TOKENIZER_DIR=/srv/TensorRT-LLM/examples/phi/phi-3-mini-128k-instruct ENGINE_DIR=/srv/tensorrtllm_backend/tmp/engine/phi/phi-3-mini-128k-instruct/fp16/4-gpu TOKENIZER_TYPE=auto DECOUPLED_MODE=true MODEL_FOLDER=/srv/Phi3_mini_128k_Model_Repo/inflight_batcher_llm MAX_BATCH_SIZE=4 INSTANCE_COUNT=1 MAX_QUEUE_DELAY_MS=10000 FILL_TEMPLATE_SCRIPT=/srv/tensorrtllm_backend/tools/fill_template.py TRITON_BACKEND=tensorrtllm

python3 ${FILL_TEMPLATE_SCRIPT} -i ${MODEL_FOLDER}/preprocessing/config.pbtxt tokenizer_dir:${TOKENIZER_DIR},tokenizer_type:${TOKENIZER_TYPE},triton_max_batch_size:${MAX_BATCH_SIZE},preprocessing_instance_count:${INSTANCE_COUNT}

python3 ${FILL_TEMPLATE_SCRIPT} -i ${MODEL_FOLDER}/postprocessing/config.pbtxt tokenizer_dir:${TOKENIZER_DIR},tokenizer_type:${TOKENIZER_TYPE},triton_max_batch_size:${MAX_BATCH_SIZE},postprocessing_instance_count:${INSTANCE_COUNT}

python3 ${FILL_TEMPLATE_SCRIPT} -i ${MODEL_FOLDER}/tensorrt_llm_bls/config.pbtxt triton_max_batch_size:${MAX_BATCH_SIZE},decoupled_mode:${DECOUPLED_MODE},bls_instance_count:${INSTANCE_COUNT}

python3 ${FILL_TEMPLATE_SCRIPT} -i ${MODEL_FOLDER}/ensemble/config.pbtxt triton_max_batch_size:${MAX_BATCH_SIZE}

python3 ${FILL_TEMPLATE_SCRIPT} -i ${MODEL_FOLDER}/tensorrt_llm/config.pbtxt triton_backend:${TRITON_BACKEND},triton_max_batch_size:${MAX_BATCH_SIZE},decoupled_mode:${DECOUPLED_MODE},engine_dir:${ENGINE_DIR},max_queue_delay_microseconds:${MAX_QUEUE_DELAY_MS},batching_strategy:inflight_fused_batching

launch Triton with world_size = 4 python3 /srv/tensorrtllm_backend/scripts/launch_triton_server.py --world_size=4 --model_repo=/srv/Phi3_mini_128k_Model_Repo/inflight_batcher_llm

Error E0725 08:02:04.639551 3767 backend_model.cc:692] "ERROR: Failed to create instance: unexpected error when creating modelInstanceState: [TensorRT-LLM][ERROR] Assertion failed: With communicationMode kLEADER, MPI worldSize is expected to be equal to tp*pp when participantIds are not specified (/tmp/tritonbuild/tensorrtllm/tensorrt_llm/cpp/tensorrt_llm/executor/executorImpl.cpp:356)

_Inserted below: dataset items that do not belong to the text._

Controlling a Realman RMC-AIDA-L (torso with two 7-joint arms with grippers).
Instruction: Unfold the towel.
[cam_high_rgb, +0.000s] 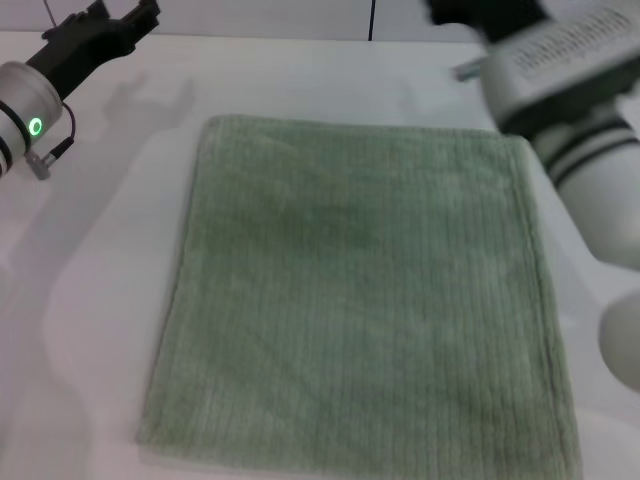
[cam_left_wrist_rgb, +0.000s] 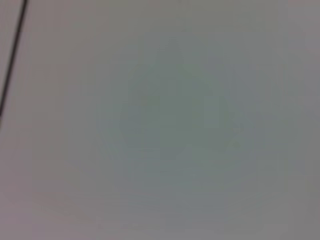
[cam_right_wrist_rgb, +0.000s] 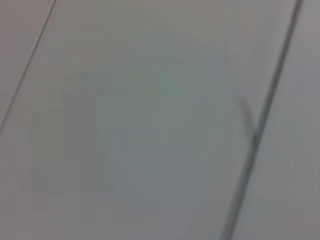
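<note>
White tabletop (cam_high_rgb: 90, 300) fills the head view and carries everything in the scene. Nearest the robot, the towel (cam_high_rgb: 360, 310) lies flat on it in a near-square shape; its near hem runs close to the lower edge of the view, its ribbed lines run near to far, and its right and near edges look thickened, as if layers are stacked there. Whether a fold remains cannot be settled from this view alone. Beyond the towel's far left corner, the left gripper (cam_high_rgb: 140, 18) hangs above bare table, well apart from the cloth, with its dark fingers slightly spread and holding nothing. At the far right, the right arm (cam_high_rgb: 560, 70) rises above the towel's far right corner; its gripper lies past the top edge of the view, so the state of its fingers cannot be told. Both wrist views show only blank pale surface crossed by thin dark seams. Risks, as a judgement: a pinch taken at the stacked right edge could catch both layers together and drag the whole towel instead of opening it; a single-handed pull could leave the cloth bunched or skewed.
</note>
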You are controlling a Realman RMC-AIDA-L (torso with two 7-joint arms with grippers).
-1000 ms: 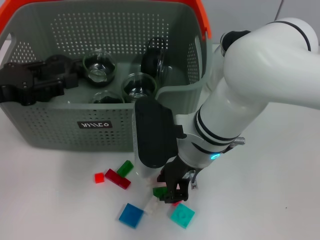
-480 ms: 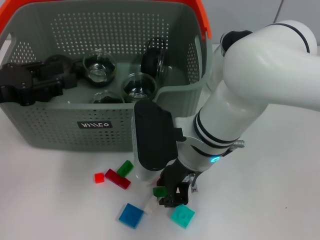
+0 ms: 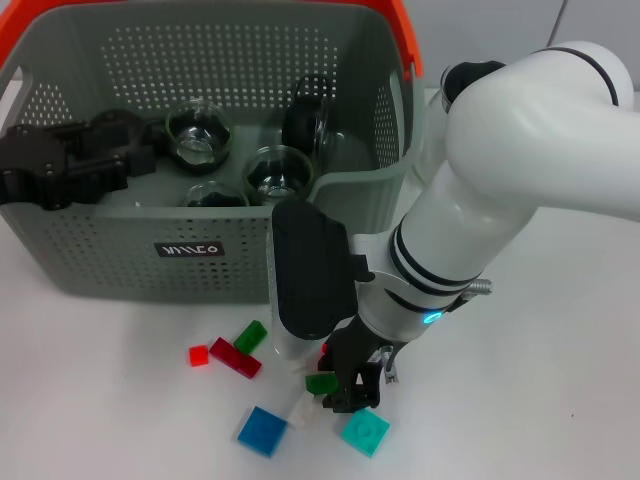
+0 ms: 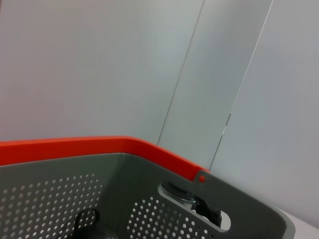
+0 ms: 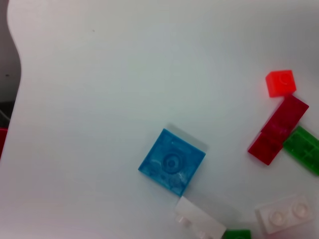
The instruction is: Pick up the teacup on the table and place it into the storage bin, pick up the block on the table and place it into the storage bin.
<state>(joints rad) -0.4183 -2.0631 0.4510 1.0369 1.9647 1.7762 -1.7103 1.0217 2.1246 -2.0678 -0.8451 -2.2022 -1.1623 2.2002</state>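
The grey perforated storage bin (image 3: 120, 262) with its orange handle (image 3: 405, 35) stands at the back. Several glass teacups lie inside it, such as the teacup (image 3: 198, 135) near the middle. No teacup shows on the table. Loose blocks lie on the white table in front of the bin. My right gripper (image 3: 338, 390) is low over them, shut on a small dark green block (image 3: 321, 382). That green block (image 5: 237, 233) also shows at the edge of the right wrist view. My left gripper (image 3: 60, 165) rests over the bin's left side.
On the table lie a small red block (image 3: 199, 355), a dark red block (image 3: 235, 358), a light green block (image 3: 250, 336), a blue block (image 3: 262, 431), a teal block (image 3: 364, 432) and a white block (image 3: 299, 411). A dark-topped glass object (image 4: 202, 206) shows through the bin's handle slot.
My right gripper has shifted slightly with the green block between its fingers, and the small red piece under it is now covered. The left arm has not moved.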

byshiue commented 1 month ago

Why do you launch the tritonserver with --world_size=4? It looks that you convert the checkpoint with tp1+pp1, and you also run it on run.py by single GPU.

Ryan-ZL-Lin commented 1 month ago

Hi @byshiue Thanks for looking at this issue. Now I know the world_size should be tp_size x pp_size which are the parameters used in build-engine script.

I changed the world-size to 1 and launch Triton again, the original error is gone but I encountered another error saying " E0725 09:19:49.230391 740 backend_model.cc:692] "ERROR: Failed to create instance: OSError: Incorrect path_or_model_id: '/srv/TensorRT-LLM/examples/phi/phi-3-mini-128k-instruct'. Please provide either the path to a local folder or the repo_id of a model on the Hub." in postprocessing and preprocessing. Do you have any rough idea what might be wrong here?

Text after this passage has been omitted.